### INSTRUCTIONS TO FOLLOW
Each line of the data should be repeated precisely.
:::
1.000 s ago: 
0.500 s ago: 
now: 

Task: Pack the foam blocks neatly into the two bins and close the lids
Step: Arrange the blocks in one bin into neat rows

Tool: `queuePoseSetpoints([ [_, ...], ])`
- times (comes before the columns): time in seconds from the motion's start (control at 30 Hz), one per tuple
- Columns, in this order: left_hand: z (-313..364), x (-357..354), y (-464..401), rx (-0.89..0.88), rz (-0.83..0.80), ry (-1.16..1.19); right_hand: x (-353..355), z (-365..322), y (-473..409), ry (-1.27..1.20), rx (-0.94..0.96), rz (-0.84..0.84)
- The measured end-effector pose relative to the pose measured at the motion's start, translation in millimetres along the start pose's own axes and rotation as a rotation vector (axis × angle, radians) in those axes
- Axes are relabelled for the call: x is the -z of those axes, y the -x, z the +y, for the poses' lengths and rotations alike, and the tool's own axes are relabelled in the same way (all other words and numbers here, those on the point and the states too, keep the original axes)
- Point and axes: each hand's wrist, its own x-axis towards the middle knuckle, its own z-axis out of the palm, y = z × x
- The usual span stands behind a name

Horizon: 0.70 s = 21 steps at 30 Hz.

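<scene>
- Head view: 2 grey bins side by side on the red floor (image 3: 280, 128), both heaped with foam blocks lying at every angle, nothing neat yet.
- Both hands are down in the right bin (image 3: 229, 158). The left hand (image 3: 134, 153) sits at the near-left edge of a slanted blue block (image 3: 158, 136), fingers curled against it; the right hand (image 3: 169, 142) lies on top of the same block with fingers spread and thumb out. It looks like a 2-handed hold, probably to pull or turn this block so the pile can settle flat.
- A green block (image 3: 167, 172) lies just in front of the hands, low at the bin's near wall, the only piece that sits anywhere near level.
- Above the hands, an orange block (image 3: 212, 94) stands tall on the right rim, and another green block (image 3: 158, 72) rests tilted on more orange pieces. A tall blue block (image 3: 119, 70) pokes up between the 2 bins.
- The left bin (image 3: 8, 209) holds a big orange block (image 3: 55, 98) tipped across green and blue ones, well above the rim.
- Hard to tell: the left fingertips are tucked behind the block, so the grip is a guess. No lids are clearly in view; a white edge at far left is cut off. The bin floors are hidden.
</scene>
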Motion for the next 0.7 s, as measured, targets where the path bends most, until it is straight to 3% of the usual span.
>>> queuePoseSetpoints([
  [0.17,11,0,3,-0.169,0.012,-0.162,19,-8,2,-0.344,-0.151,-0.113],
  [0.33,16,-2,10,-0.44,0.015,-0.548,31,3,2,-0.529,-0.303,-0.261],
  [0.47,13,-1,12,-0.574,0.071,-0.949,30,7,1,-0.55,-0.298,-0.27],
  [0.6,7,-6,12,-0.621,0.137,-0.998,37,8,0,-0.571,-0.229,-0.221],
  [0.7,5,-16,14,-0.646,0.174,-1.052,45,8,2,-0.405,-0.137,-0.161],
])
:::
### RESULT OF THE EXERCISE
1.000 s ago: 
0.500 s ago: 
now: 

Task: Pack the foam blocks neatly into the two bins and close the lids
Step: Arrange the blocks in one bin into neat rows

Tool: `queuePoseSetpoints([ [_, ...], ])`
- times (comes before the columns): time in seconds from the motion's start (control at 30 Hz), one per tuple
- Columns, in this order: left_hand: z (-313..364), x (-357..354), y (-464..401), rx (-0.89..0.88), rz (-0.83..0.80), ry (-1.16..1.19); right_hand: x (-353..355), z (-365..322), y (-473..409), ry (-1.27..1.20), rx (-0.94..0.96), rz (-0.84..0.84)
- The measured end-effector pose relative to the pose measured at the motion's start, translation in millimetres along the start pose's own axes and rotation as a rotation vector (axis × angle, radians) in those axes
- Axes are relabelled for the call: x is the -z of those axes, y the -x, z the +y, for the poses' lengths and rotations alike, and the tool's own axes are relabelled in the same way (all other words and numbers here, those on the point and the states too, keep the original axes)
- Point and axes: each hand's wrist, its own x-axis towards the middle knuckle, its own z-axis out of the palm, y = z × x
- The usual span stands behind a name

Horizon: 0.70 s = 21 steps at 30 Hz.

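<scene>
- Head view: 2 grey bins side by side on the red floor (image 3: 280, 128), both heaped with foam blocks lying at every angle, nothing neat yet.
- Both hands are down in the right bin (image 3: 229, 158). The left hand (image 3: 134, 153) sits at the near-left edge of a slanted blue block (image 3: 158, 136), fingers curled against it; the right hand (image 3: 169, 142) lies on top of the same block with fingers spread and thumb out. It looks like a 2-handed hold, probably to pull or turn this block so the pile can settle flat.
- A green block (image 3: 167, 172) lies just in front of the hands, low at the bin's near wall, the only piece that sits anywhere near level.
- Above the hands, an orange block (image 3: 212, 94) stands tall on the right rim, and another green block (image 3: 158, 72) rests tilted on more orange pieces. A tall blue block (image 3: 119, 70) pokes up between the 2 bins.
- The left bin (image 3: 8, 209) holds a big orange block (image 3: 55, 98) tipped across green and blue ones, well above the rim.
- Hard to tell: the left fingertips are tucked behind the block, so the grip is a guess. No lids are clearly in view; a white edge at far left is cut off. The bin floors are hidden.
</scene>
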Motion for the next 0.7 s, as measured, targets where the path bends most, until it is straight to 3% of the usual span.
>>> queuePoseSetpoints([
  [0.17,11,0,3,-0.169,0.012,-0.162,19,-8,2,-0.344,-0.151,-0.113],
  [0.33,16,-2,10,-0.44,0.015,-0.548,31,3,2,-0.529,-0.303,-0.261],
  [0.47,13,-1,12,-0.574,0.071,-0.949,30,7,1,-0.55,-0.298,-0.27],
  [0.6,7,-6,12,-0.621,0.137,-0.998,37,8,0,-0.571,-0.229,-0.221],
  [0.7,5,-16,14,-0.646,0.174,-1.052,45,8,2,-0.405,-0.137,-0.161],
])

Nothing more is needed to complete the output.